Bei John Chambers hört sich alles ganz einfach an: Der Chef des IT-Ausrüsters Cisco schwelgt auf der Elektronik-Messe CES in Las Vegas in seiner Vision der vernetzten Welt. Darin messen Sensoren in Mülltonnen, wie voll die Behälter sind, damit die immer zur rechten Zeit abgeholt werden können. Einkaufswagen mit WLAN funken die Position eines Ladenbesuchers ans Geschäft, das so Sonderangebote in Echtzeit bekommen kann. „Es wird eine neue Art von IT geben“, sagt Chambers, schneller, vernetzter, ausgerichtet auf das Durchforsten immer größerer Datenmengen. Stichwort: „Big Data“.
Viele Firmen werkeln mit Hochdruck an der vernetzten Zukunft. Auf der Messe CES werden mit dem Internet verbundene Zahnbürsten, Fitness-Tracker und Waschmaschinen vorgestellt. Sensoren werden im Haushalt verteilt und können beispielsweise daran erinnern, rechtzeitig Medikamente einzunehmen: Ein an der Tablettendose angebrachtes Minigerät erkennt, ob sie benutzt wurde. Der Name dieses Systems der Firma Sense lautet passenderweise „Mother“, Mutter. Die Technik ersetzt das wachsame Auge der Eltern.

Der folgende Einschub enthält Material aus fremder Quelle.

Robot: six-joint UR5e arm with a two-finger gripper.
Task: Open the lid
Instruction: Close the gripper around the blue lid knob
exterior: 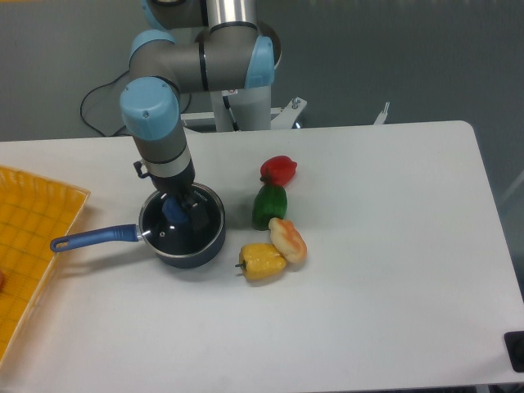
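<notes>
The lid (168, 232), clear glass with a thin metal rim, lies flat on the dark blue saucepan (209, 246) at the table's left centre. Its blue knob (173, 211) sits between the dark fingers of my gripper (180, 210), which comes straight down from above and looks shut on the knob. One dark finger (197, 219) shows just right of the knob; the other is hard to make out against the dark pan. The pan's long blue handle (94, 238) points left.
A red pepper (279, 170), a green pepper (269, 205), a yellow pepper (261, 261) and an orange-white piece (288, 239) lie just right of the pan. A yellow tray (33, 237) fills the left edge. A black cable (90, 110) trails behind the arm's base.
</notes>
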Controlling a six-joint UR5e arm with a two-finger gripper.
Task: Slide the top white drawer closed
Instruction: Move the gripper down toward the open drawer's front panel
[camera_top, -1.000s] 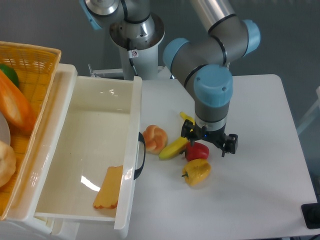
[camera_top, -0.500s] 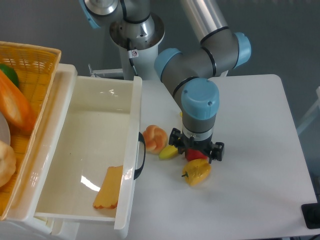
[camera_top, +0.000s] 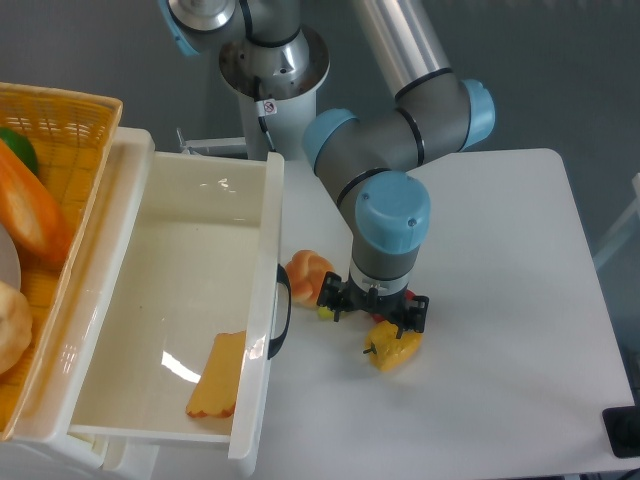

Auch das Auto wird ans Internet angeschlossen. Davon profitiert die Firma Inrix, die mit BMW zusammenarbeitet. „Wir sammeln Daten von Fahrzeugen und Geräten auf der Straße“, so Inrix-Manager James Bak. In Echtzeit werden Daten über Standort und Geschwindigkeit der Autos übertragen. Daraus errechnet man Wegbeschreibungen, die auch Informationen über öffentliche Verkehrsmittel und Ladestationen für E-Mobile einbeziehen.
Zudem merkt sich das System die Gewohnheiten seiner Nutzer. Steigt eine Fahrerin wie jeden Wochentag morgens ins Auto, hält der Wagen den Weg zur Arbeit parat. Bak schwebt vor, dass diese Informationen noch enger mit dem Handy verknüpft werden. Herrscht morgens Stau, könnte das Auto die Alarmfunktion des Handys aufrufen und den Wecker 20 Minuten vorstellen. „Das ist es, was wir letztlich sehen werden“, sagt Bak. Die Vernetzung soll das Leben einfacher machen, so verkaufen die Unternehmen ihre Zukunftsvision. Dabei werden immer mehr Daten über die Menschen gesammelt. Bald werden Unternehmen wissen, was ihre Kunden im Kühlschrank haben – und ob ihre Kinder sich ordentlich die Zähne putzen.
Die Kunden, die sich auf diesen digitalen Lebenswandel einlassen, müssen darauf vertrauen, dass die Firmen ihre Daten vor dem Zugriff von außen schützen – und sie auch nicht selbst weiterreichen. Das gibt durchaus Anlass zur Sorge. Das US-Magazin „Wired“ warnte vor den enormen Sicherheitslücken der vernetzten Systeme. Hacker könnten sich häufig einfach Zugriff verschaffen. Ein gehackter Computer ist schon ein Ärgernis. Ein gehacktes Auto wäre gravierender.
Und dann ist da noch die Sorge um staatlichem Zugriff. Seit den Enthüllungen von Edward Snowden sind Nutzer hier misstrauischer geworden. Doch auf solche Einwände reagiert die amerikanische IT-Branche mit Schulterzucken. Das sieht Cisco-Chef Chambers immerhin anders. Er betonte, dass die neuen IT-Systeme sicher sein müssten. Allerdings ist das Thema auch besonders sensibel: Die Cisco-Server stehen immer wieder im Verdacht, mit einer Hintertür für Geheimdienste ausgestattet zu sein.
Der Wandel der Branche erwischt auch die Schwergewichte. Giganten wie Intel und Sony suchen nach neuen Geschäftsfeldern. „Wir sehen eine neue Generation von Konsumenten“, so Sony-Chef Kazuo Hirai. Diese „Generation Remix“ sei mit Technologie aufgewachsen. Sie wolle die Technik verändern können und ihr wie beim Remixen von Musik einen eigenen Stempel aufdrücken.
Das bekommen auch die Autohersteller zu spüren und öffnen sich immer mehr für die Elektronikbranche, um die neuen Anforderungen der Kunden zu erfüllen. So rüstet Audi seine Autos mit LTE-Datenfunk auf und gibt den Insassen ein großes Touchscreen-Display zur Bedienung.